His recommendations to Infrastructure Canada, he added, will be tailored to predicting those behaviours rather than trying to change them.

Kim is studying existing infrastructure and will build simulation models that examine where efficiencies might be found.

On a low-volume road, traffic will flow well, she said as an example, while additional vehicles decrease overall speed, but so do existing traffic controls, such as crosswalks and lights. Geography also matters because it determines where roads can be built as well as their capacity.

“The configuration of all those roads and all those egresses out of a city or town will determine how many people can go through, amongst a lot of other things,” she said.

There are several potential solutions that Kim will be exploring with each community’s highways.

Traffic lights may be kept green on major arterial roads, and entry points could be controlled to keep vehicles moving. Two-way lanes might be changed to one way in order to double capacity, but that comes with a need for people or devices present to make sure traffic is flowing as it should. It also doesn’t offer a lane for emergency vehicles moving the opposite way.
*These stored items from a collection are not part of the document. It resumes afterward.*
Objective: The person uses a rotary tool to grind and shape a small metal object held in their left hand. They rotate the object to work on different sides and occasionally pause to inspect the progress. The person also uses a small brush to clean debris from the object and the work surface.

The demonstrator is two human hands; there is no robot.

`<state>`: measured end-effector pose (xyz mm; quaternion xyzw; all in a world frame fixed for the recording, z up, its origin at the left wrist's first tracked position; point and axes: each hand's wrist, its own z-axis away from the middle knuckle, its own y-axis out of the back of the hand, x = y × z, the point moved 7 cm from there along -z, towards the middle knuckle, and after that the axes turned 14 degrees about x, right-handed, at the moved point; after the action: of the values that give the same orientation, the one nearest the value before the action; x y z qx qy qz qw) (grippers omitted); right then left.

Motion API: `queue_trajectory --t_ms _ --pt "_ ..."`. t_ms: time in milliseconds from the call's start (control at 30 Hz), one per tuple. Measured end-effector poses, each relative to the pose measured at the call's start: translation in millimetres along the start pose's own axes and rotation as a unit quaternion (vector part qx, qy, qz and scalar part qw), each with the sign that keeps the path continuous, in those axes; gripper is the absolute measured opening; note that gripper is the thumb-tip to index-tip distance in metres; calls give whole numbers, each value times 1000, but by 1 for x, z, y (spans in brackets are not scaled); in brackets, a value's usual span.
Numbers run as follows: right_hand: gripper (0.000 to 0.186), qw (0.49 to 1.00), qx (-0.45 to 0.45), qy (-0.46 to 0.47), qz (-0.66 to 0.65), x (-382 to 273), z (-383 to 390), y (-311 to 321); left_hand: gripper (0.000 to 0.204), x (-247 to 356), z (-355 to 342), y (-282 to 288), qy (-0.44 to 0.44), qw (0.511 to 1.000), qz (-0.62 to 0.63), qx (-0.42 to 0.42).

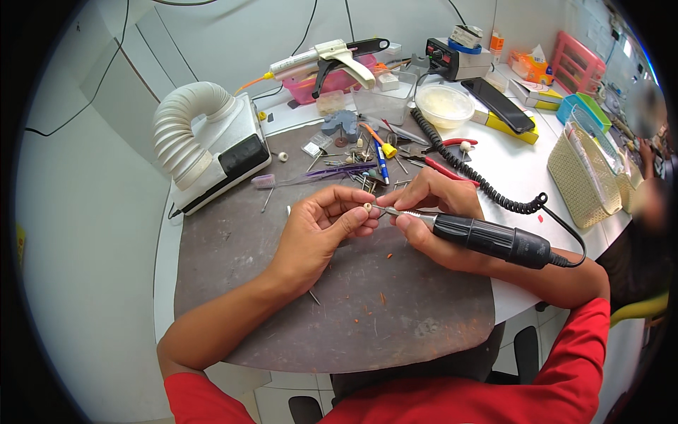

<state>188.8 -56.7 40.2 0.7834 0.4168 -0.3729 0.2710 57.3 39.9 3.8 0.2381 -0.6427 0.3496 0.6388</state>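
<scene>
Between the fingertips of my left hand (311, 230) is a small cream-coloured piece (368, 207) that looks like a tooth crown. My right hand (452, 198) grips a rotary handpiece (487, 239) with a black body and metal nose, much like a pen. Its thin tip points left and is at or very near the cream piece; whether they touch I cannot tell. From the back end of the handpiece a coiled black cord (452, 155) curls away toward the control box (441, 56). Both hands are above the brown mat (282, 318).
Beyond my hands lie a purple toothbrush (311, 174), red-handled pliers (452, 172), a blue pen (382, 164) and several burs. A white suction unit with a ribbed hose (183, 127) stands left. A glue gun (318, 60), a phone (498, 106) and a woven basket (579, 177) sit farther off.
</scene>
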Motion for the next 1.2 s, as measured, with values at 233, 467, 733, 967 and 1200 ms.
queue_trajectory --t_ms 233,467,733,967,1200 --pt "15 1000 -8 8 1 2 1 0 21 -1 -1 -1 -1 1000 8 -6" --pt "13 999 -22 17 19 2 0 -4 19 0 1 -3 -4 1000 4 -13" --pt "12 999 -26 40 12 0 -1 -4 18 -1 1 -1 -11 1000 -8 -9" --pt "14 1000 8 27 5 4 1 0 18 0 0 -2 -13 1000 -7 -12" --pt "13 999 -19 30 18 -1 0 -4 17 0 1 0 -11 1000 -3 -6"
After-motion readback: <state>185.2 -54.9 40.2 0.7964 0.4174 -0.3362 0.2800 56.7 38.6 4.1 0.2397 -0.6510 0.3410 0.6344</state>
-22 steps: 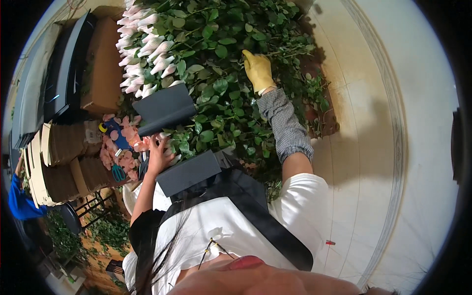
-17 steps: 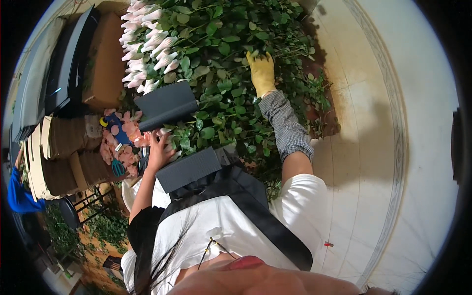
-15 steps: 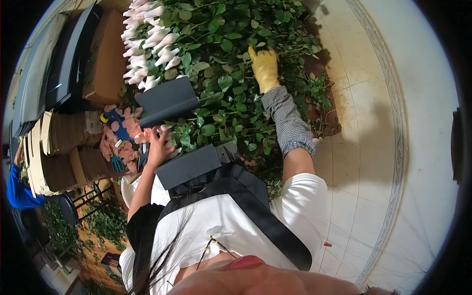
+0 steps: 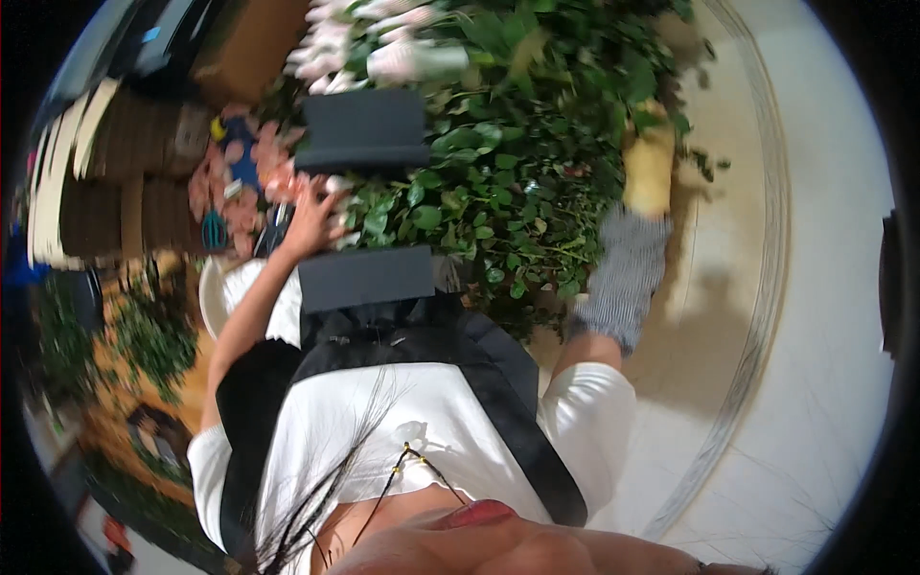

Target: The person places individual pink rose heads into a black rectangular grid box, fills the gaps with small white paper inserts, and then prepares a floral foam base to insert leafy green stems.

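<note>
My left hand (image 4: 311, 218), bare, has its fingers apart over a few pale flower heads between two dark panels, the far panel (image 4: 364, 134) and the near panel (image 4: 369, 278). Leafy green stems (image 4: 498, 172) run rightward from there. At their right side is my right hand (image 4: 650, 165) in a yellow glove, a grey checked sleeve covering the forearm. Leaves partly hide its fingers, which look closed around leafy rose stems. Toward the far side, one wrapped rose (image 4: 417, 62) is smeared by motion beside several white-and-pink wrapped roses (image 4: 326, 48).
Pink petals (image 4: 206, 182) lie to the left around teal-handled scissors (image 4: 214, 230) and a blue object (image 4: 241, 163). Beyond them stand stacked cardboard sheets (image 4: 105, 182) and a brown box (image 4: 244, 48). Pale tiled floor (image 4: 719, 335) extends on the right.
My gloved right hand has moved right to the edge of the foliage, and a wrapped rose and leaves have shifted with it. My left hand stays between the panels. The whole view has turned.
</note>
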Demonstrator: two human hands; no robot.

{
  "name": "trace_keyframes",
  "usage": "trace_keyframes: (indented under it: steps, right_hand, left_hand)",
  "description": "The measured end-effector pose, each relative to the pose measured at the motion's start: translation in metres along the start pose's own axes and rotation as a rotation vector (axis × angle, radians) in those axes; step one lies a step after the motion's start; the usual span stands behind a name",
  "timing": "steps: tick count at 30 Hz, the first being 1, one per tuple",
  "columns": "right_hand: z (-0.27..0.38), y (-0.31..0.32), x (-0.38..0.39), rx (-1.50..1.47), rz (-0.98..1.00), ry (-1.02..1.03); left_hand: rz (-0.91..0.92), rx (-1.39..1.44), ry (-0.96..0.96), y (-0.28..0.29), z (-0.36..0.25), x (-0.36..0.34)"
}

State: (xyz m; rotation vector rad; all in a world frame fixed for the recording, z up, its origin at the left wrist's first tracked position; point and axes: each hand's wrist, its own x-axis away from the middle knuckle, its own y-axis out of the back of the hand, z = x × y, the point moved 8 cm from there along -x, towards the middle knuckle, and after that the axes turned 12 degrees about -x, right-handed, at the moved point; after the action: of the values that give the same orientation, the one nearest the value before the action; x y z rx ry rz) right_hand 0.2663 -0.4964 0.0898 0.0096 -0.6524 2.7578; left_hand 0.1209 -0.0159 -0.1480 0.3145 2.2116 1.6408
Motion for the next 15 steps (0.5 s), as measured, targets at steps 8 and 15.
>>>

Kim said simply increasing speed limits isn’t a safe option for evacuations. Variable speed limits have been shown to ease congestion when lowered, but increasing a 90 km/h sign, for example, wouldn’t work.

“Speed limits are set with a lot of design criteria in mind. … They’re set to make sure that most of the driving population can travel that speed safely. So increasing speeds, I don’t think that would be a solution or an option.”
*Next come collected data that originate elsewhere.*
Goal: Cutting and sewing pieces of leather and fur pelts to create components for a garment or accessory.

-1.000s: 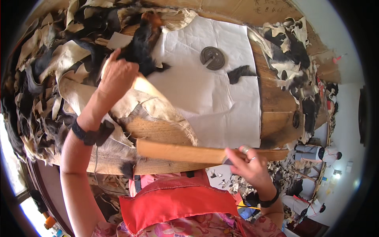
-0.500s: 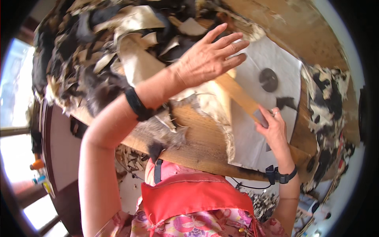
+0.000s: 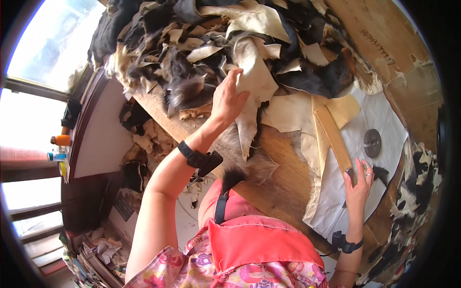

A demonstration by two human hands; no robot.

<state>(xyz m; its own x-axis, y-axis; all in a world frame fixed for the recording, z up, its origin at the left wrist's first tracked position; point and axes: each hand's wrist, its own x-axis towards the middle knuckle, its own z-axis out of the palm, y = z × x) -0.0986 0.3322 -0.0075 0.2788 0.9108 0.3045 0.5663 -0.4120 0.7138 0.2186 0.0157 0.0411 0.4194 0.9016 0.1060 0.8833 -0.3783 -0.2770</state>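
Note:
My left hand (image 3: 229, 98), thumb apart from loosely bent fingers, reaches onto a cream hide piece (image 3: 252, 77) at the edge of a heap of dark and pale fur scraps (image 3: 187, 84). My right hand (image 3: 360, 182) holds the metal-capped end of a long wooden strip (image 3: 329, 129), which lies over pale yellow leather (image 3: 345, 108) and white paper (image 3: 391, 158). On the paper beside the strip is a dark grey slotted disc (image 3: 372, 143); a small black fur piece (image 3: 381, 174) lies next to my right hand.
The wooden work surface (image 3: 278, 197) ends in front of my red apron (image 3: 264, 240). A window (image 3: 26, 125) with small bottles (image 3: 61, 140) on its sill is at the left. More black-and-white hide scraps (image 3: 410, 192) lie along the right, and brown board (image 3: 374, 33) at the back.
My view has swung left toward the window. My left hand has moved from above the strip onto the cream hide among the scraps; my right hand keeps hold of the strip.

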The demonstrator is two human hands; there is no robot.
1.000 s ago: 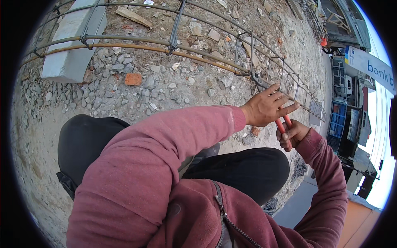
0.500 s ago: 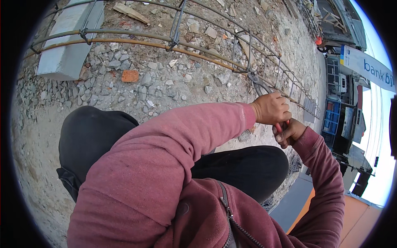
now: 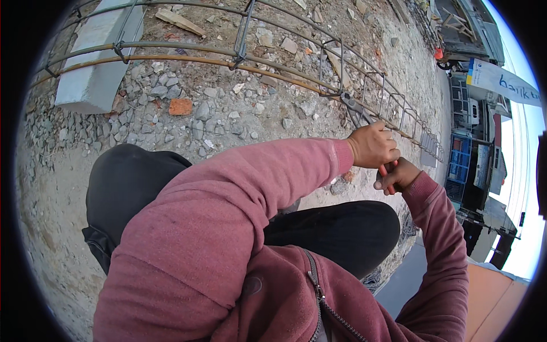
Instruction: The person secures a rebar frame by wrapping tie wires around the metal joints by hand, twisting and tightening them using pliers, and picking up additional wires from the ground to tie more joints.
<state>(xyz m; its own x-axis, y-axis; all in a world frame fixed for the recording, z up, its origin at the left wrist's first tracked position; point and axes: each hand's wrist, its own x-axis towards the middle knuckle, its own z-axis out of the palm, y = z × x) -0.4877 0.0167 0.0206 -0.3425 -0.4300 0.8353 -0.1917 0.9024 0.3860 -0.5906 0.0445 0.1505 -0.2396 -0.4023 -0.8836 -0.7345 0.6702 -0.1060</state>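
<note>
Both my hands are closed on a pair of pincers (image 3: 354, 110) with dark metal jaws and red handles. My left hand (image 3: 373, 146) wraps round the upper part of the handles. Lower down, my right hand (image 3: 400, 175) grips the handle ends with its thumb stretched along them. The jaws meet a long reinforcing-bar cage (image 3: 285, 78) where a cross stirrup joins the rusty lower bar. Whether they bite on a tie wire there is too small to tell.
Under the cage's left end lies a pale concrete block (image 3: 94, 85). Grey gravel (image 3: 165, 91), a broken brick piece (image 3: 180, 106) and a wood offcut (image 3: 180, 21) cover the ground. My bent knees (image 3: 336, 228) are close below the hands. A banner (image 3: 501, 82) and buildings stand at right.
The pincers and both hands have shifted slightly up, and the jaws sit closer in against the bar joint. My grip on the handles stays the same.
</note>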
The original deadline for the study’s recommendations was March 2024, but Wong said he believes it will be extended by a year.

When released, it will come with recommendations that not only prepare for wildfire evacuations in each of the studied communities but that can also be applied throughout Canada.

“Sometimes we won’t always have the exact answers for everything,” said Wong. “The best we can do sometimes is prepare and plan as best as we can.”